Lawrence Berkeley National Laboratory
Machine Learning in a data-limited regime: Augmenting experiments with
synthetic data uncovers order in crumpled sheets
- Author(s): Hoffmann, Jordan
- Bar-Sinai, Yohai
- Lee, Lisa
- Andrejevic, Jovana
- Mishra, Shruti
- Rubinstein, Shmuel M
- Rycroft, Chris H
- et al.
Machine learning has gained widespread attention as a powerful tool to identify structure in complex, high-dimensional data. However, these techniques are ostensibly inapplicable for experimental systems where data is scarce or expensive to obtain. Here we introduce a strategy to resolve this impasse by augmenting the experimental dataset with synthetically generated data of a much simpler sister system.

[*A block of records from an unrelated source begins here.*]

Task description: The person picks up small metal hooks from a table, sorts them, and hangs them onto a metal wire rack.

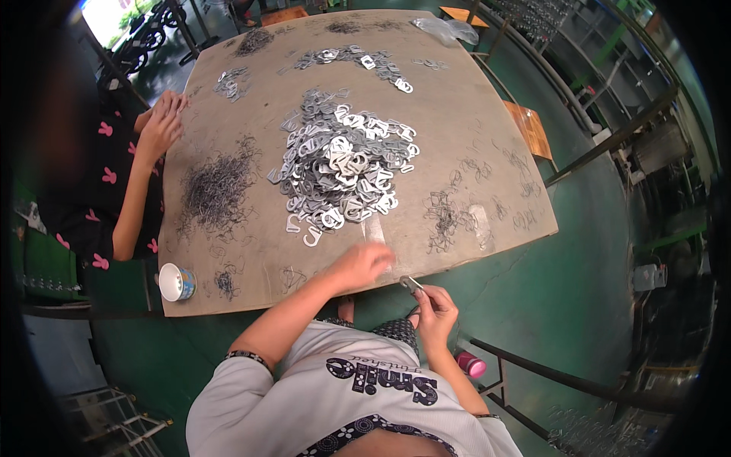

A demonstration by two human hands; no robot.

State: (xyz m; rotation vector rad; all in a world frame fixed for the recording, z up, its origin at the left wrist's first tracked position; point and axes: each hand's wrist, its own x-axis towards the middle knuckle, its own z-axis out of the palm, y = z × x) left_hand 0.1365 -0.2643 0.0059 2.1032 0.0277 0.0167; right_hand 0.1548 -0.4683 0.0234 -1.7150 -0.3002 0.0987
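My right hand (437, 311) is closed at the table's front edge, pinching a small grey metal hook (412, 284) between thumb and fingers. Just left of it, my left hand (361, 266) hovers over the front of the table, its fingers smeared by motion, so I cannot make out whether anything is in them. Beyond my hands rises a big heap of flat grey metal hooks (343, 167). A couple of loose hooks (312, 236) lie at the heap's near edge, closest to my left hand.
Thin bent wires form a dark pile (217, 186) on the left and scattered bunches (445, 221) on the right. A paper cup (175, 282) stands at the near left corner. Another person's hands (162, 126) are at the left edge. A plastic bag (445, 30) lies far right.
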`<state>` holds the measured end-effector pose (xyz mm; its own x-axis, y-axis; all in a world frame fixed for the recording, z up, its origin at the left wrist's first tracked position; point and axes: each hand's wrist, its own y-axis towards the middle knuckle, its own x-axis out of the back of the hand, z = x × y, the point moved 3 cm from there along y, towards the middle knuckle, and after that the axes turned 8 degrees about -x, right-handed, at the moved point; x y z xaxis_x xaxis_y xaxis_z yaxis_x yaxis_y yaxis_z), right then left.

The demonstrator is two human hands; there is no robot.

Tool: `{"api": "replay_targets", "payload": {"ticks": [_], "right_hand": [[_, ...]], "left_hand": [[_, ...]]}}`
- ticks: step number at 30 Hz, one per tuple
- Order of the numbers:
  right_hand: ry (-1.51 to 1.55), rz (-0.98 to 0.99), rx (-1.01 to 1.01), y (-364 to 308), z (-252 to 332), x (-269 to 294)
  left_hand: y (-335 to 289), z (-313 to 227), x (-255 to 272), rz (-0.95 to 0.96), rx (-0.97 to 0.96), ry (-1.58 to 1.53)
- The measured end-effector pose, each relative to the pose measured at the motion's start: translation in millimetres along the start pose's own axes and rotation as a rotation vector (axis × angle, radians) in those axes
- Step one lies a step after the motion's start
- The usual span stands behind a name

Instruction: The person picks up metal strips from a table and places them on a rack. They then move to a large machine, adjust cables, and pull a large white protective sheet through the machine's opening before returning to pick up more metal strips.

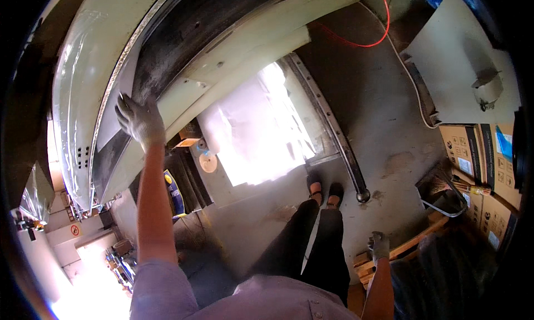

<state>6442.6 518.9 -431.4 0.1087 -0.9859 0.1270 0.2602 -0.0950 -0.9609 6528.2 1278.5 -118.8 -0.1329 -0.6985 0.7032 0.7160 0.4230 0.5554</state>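
Observation:
My left hand [140, 119], in a pale knit glove, reaches up to a large pale curved panel [83, 92]. Its fingers are apart and lie against the light grey strip [118, 89] and the dark band [172, 50] on the panel's inner side. Nothing shows in its grasp. Low on the right hangs my right hand [380, 246], gloved too, beside wooden pallet boards [420, 239]. Its fingers are loosely bent with gaps between them, and I see nothing held.
A dark metal bar [334, 125] with a round end runs near my feet, beside a brightly lit white sheet [250, 131]. Cardboard boxes [495, 158], a black-framed bin [442, 192] and a pale panel [461, 58] stand right. A red cable [384, 25] hangs above.

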Motion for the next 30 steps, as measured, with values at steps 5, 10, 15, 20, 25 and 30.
{"api": "replay_targets", "payload": {"ticks": [5, 10, 15, 20, 25, 30], "right_hand": [[0.063, 0.083, -0.040, 10.1, 2.9, 0.6], [0.025, 0.020, -0.008, 4.2, 15.5, -9.0], [0.014, 0.015, -0.096, -32.5, 44.2, -25.1], [0.100, 0.057, -0.070, 21.9, -17.5, 32.4], [-0.090, -0.070, -0.004, -36.4, 19.2, 3.6], [0.018, 0.019, -0.042, -24.5, 23.3, 18.7]], "left_hand": [[-103.3, -20.8, 78.6, -0.006, -0.193, -0.133], [-158.6, -95.4, 137.7, 0.206, -0.224, -0.436], [-231.9, -172.8, 144.2, 0.245, -0.208, -0.974], [-243.2, -209.3, 144.5, 0.520, -0.134, -1.018], [-262.4, -214.1, 119.9, 0.555, -0.113, -1.078], [-280.1, -225.5, 89.5, 0.784, -0.186, -0.992]]}}
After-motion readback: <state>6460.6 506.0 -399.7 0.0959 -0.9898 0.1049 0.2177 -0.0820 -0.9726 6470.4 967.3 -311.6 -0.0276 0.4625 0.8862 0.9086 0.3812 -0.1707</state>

Specifically, we study spontaneously emerging local order in crease networks of crumpled thin sheets, a paradigmatic example of spatial complexity, and show that machine learning techniques can be effective even in a data-limited regime. This is achieved by augmenting the scarce experimental dataset with inexhaustible amounts of simulated data of rigid flat-folded sheets, which are simple to simulate and share common statistical properties. This significantly improves the predictive power in a test problem of pattern completion and demonstrates the usefulness of machine learning in bench-top experiments where data is good but scarce.